Public Service Enterprise Group’s (NYSE: PEG) PSEG Energy Holdings LLC unit, which has investments in domestic energy, has had a rough time lately due to a potential coal plant shutdown and the bankruptcy of some Dynegy Inc. (NYSE: DYN) affiliates.
Energy Holdings owns these stakes in these coal plants, said PSEG in its May 2 quarterly Form 10-Q report:
- Powerton Units 5-6, Illinois, 64% owned, 1,538 MW total, with Edison Mission Energy as the counterparty.
- Joliet Units 7-8, Illinois, 64% owned, 1,044 MW total, coal, Edison Mission Energy as counterparty.
- Keystone Units 1-2, Pennsylvania, 17% owned, 1,711 MW total, coal, GenOn REMA LLC as counterparty.
- Conemaugh Units 1-2, Pennsylvania, 17% owned, 1,711 MW, coal, GenOn REMA LLC.
- Shawville Units 1-4, Pennsylvania, 100% owned, 603 MW, coal, GenOn REMA LLC.
Of the facilities under lease to GenOn REMA, a subsidiary of GenOn Energy (NYSE: GEN), PSEG believes Keystone has adequate environmental controls installed and Conemaugh has flue gas desulfurization controls and mercury controls, with the final component, selective catalytic reduction equipment for NOx scheduled to be installed in 2014.
“GenOn recently disclosed its intention to place the coal-fired units at the Shawville facility in a ‘long-term protective layup’ effective April 2015,” the PSEG Form 10-Q said. “GenOn has indicated that it plans to continue paying the required rent and maintaining the facility in accordance with the lease terms. The lessee is evaluating its options under the lease including termination for economic obsolescence or continuing to keep the facility in ‘long-term protective layup.’ In the event of an early termination for obsolescence, the lessee would be required to pay the pre-determined termination value structured to recover Energy Holdings’ lease investment as specified in the lease agreement, and may have additional liability under the relevant documents.”
With respect to Edison Mission Energy’s Midwest Generation leases on the Powerton and Joliet coal units in Illinois, the lessees completed investments in low-NOx burners and selective non-catalytic reduction systems and plan to utilize a Trona system to reduce sulfur. Edison Mission Energy is a unit of Edison International (NYSE: EIX).
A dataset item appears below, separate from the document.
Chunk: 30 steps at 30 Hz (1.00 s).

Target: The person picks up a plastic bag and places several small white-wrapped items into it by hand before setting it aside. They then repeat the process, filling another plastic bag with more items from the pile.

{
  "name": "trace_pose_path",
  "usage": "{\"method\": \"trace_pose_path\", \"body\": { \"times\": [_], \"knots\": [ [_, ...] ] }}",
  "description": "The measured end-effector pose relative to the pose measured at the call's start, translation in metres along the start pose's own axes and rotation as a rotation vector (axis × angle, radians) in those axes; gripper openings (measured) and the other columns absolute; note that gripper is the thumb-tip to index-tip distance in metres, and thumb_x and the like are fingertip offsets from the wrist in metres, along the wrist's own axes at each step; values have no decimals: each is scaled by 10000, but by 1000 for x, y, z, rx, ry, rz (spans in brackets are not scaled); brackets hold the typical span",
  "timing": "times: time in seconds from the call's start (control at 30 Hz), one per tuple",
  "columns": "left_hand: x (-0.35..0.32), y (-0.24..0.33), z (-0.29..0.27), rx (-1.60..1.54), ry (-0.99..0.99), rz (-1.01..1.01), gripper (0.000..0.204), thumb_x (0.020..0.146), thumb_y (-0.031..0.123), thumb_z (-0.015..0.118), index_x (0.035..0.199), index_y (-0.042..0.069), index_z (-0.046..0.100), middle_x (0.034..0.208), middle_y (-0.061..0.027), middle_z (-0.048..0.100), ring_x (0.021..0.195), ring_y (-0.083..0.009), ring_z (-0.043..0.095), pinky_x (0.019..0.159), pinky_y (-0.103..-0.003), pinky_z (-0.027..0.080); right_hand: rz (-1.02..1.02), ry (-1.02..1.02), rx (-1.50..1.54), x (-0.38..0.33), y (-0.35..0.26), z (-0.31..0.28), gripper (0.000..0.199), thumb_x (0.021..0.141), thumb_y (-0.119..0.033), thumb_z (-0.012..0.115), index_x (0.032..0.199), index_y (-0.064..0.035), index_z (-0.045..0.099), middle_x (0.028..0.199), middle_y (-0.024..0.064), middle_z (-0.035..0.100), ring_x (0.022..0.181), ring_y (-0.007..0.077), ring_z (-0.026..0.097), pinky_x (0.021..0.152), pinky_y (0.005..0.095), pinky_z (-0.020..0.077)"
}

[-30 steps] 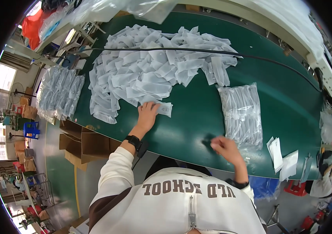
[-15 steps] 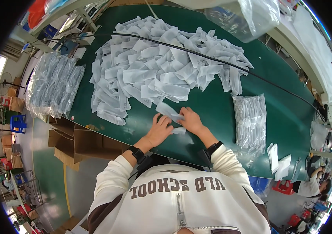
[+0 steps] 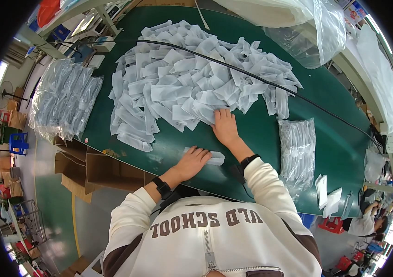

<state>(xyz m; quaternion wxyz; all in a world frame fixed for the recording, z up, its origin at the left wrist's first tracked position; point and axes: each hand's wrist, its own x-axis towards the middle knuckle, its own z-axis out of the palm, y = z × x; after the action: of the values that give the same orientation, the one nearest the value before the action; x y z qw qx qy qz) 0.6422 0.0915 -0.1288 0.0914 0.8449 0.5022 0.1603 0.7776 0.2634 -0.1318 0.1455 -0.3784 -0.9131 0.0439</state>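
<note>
In front of me on the green table, my left hand [image 3: 194, 162] is closed over a few small translucent white pouches [image 3: 216, 158], whose ends stick out on either side of the fingers. My right hand [image 3: 225, 128] reaches forward to the near edge of a large loose pile of similar pouches [image 3: 173, 78]. Its fingers are stretched out and touch the pouches at that edge. Whether they pinch one is hidden from above.
Clear bags packed with pouches lie at the left [image 3: 65, 99] and right [image 3: 297, 152]. A black cable [image 3: 247, 72] crosses above the pile. Open cardboard boxes [image 3: 113, 168] stand below the left table edge. White papers [image 3: 328, 196] lie at the right.
Both hands were together around a raised pouch. Now my right hand has moved forward to the pile, while my left hand stays near the table edge, over the laid-down pouches.
</note>
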Motion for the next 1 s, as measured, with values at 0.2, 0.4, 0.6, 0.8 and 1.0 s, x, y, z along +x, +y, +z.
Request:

EME and these units remain in litigation with the U.S. Environmental Protection Agency (EPA) and the state of Illinois regarding certain environmental matters, but EME has announced that the above actions should enable compliance with pending environmental rules. The federal district court has dismissed new source review claims in reference to Powerton and Joliet, but certain opacity claims remain active and under appeal by the EPA and the state of Illinois. The federal district court has stayed proceedings in connection with the opacity claims until the appeal is resolved. During the first quarter of 2012, the credit ratings of EME and Midwest Generation were lowered and continue to carry a negative outlook, PSEG noted.
In December 2011, affiliates of Energy Holdings and Dynegy reached a settlement agreement resolving disputes that had arisen with regard to Dynegy Holding’s (DH) rejection of the Dynegy leases in a bankruptcy case. The settlement agreement resolves certain disputes regarding the Dynegy leases, including claims under PSEG’s Tax Indemnity Agreement with DH. The original terms of the settlement agreement included a cash payment of $7.5m, which was received on Jan. 4, and the allowance of a $110m claim against DH payable through a mix of cash, senior secured notes and mandatorily convertible notes.
On May 1, a settlement agreement entered into by DH, Dynegy and many of the creditors was filed with the bankruptcy court, which could change the method of payment to cash and stock in Dynegy on the PSEG claim against DH following confirmation of the DH plan of reorganization by the bankruptcy court. The settlement agreement provides that it must be made effective by the bankruptcy court by June or it could terminate.
On Dec. 30, 2011, the effective date of the court order authorizing the Dynegy lease rejections, the leases no longer qualified for leveraged lease accounting treatment under GAAP since the lease agreements were effectively terminated. As a result, Energy Holdings wrote off the $264m gross lease investment against the previously recorded reserve. As the owner of assets at the two affected power plants, Danskammer and Roseton, Energy Holdings’ lessor entities ceased leveraged lease accounting, and recorded the generation assets and related nonrecourse project debt on their balance sheets at their respective fair values. DH remains responsible for the operations, including the financial obligations, of these lessor entities.
Incidentally, in a May 2 Form 8-K filing with the SEC, Dynegy described the May 1 bankruptcy settlement mentioned by PSEG.